Given data START

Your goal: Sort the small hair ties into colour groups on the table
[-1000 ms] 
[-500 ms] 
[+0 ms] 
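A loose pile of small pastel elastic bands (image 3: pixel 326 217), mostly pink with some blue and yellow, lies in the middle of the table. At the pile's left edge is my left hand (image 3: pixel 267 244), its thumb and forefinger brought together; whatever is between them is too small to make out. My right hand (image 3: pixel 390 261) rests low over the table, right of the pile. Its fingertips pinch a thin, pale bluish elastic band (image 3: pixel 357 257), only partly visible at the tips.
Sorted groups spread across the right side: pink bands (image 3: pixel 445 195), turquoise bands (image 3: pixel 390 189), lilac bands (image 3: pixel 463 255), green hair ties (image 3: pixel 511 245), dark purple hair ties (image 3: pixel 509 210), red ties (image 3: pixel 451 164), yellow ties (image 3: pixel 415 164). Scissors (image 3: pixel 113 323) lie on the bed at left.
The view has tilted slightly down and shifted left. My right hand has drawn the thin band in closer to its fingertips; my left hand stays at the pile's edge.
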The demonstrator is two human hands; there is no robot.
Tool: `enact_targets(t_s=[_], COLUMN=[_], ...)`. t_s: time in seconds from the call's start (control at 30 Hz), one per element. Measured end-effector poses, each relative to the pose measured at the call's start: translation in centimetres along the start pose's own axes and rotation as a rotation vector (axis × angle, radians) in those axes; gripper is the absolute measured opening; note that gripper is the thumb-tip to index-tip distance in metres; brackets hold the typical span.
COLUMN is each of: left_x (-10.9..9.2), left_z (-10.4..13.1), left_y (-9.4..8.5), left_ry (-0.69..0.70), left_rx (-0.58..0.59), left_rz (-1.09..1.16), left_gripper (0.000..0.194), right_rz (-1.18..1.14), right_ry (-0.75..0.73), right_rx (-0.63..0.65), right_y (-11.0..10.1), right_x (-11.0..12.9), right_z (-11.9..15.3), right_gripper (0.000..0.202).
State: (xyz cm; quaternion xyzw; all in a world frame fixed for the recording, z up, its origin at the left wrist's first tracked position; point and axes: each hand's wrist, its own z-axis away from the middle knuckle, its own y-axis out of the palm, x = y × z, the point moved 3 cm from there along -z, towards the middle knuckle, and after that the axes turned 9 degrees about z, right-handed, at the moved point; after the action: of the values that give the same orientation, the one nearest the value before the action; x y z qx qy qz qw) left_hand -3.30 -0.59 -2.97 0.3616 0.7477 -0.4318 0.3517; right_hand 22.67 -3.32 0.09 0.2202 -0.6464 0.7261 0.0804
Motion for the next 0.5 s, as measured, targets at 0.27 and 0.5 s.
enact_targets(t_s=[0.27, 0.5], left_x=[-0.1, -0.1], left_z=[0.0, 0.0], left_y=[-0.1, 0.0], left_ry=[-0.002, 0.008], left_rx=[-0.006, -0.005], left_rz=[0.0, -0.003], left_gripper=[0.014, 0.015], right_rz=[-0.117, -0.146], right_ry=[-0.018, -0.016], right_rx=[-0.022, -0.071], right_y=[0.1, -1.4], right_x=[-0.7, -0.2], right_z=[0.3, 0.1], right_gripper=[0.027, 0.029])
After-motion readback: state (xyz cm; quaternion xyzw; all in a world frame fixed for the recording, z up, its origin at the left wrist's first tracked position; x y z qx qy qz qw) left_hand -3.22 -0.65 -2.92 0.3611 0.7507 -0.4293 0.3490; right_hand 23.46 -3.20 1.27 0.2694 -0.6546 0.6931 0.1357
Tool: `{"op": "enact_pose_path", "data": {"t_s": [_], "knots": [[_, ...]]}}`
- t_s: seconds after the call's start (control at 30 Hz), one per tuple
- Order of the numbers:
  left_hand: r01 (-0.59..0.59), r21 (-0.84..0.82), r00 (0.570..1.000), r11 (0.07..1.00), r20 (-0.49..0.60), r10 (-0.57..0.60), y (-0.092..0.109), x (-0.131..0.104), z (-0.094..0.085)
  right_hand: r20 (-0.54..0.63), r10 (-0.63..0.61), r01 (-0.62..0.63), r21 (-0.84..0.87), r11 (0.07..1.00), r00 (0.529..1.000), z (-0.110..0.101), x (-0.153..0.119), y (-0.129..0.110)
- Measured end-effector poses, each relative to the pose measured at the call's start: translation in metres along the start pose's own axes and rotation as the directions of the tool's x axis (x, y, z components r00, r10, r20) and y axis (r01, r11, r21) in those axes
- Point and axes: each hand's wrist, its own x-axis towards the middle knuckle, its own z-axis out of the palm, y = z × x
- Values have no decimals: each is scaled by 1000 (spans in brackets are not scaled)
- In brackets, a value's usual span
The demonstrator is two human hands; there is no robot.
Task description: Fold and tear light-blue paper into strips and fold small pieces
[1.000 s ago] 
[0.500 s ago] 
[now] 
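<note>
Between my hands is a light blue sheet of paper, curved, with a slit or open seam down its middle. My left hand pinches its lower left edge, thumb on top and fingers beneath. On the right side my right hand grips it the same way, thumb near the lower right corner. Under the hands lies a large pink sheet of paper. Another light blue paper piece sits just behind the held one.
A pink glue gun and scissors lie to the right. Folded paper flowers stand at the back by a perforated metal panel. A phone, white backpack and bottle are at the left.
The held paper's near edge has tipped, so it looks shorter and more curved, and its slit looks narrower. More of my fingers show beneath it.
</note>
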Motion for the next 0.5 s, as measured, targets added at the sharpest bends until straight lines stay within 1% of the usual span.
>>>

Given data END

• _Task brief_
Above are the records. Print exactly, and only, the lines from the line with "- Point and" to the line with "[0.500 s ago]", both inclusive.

• _Answer for the task_
- Point and axes: each hand's wrist, its own x-axis towards the middle knuckle, its own z-axis out of the palm, y = z × x
- Values have no decimals: each is scaled by 1000 (spans in brackets are not scaled)
- In brackets, a value's usual span
The demonstrator is two human hands; there is no robot.
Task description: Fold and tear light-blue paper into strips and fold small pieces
[1.000 s ago] 
[0.500 s ago] 

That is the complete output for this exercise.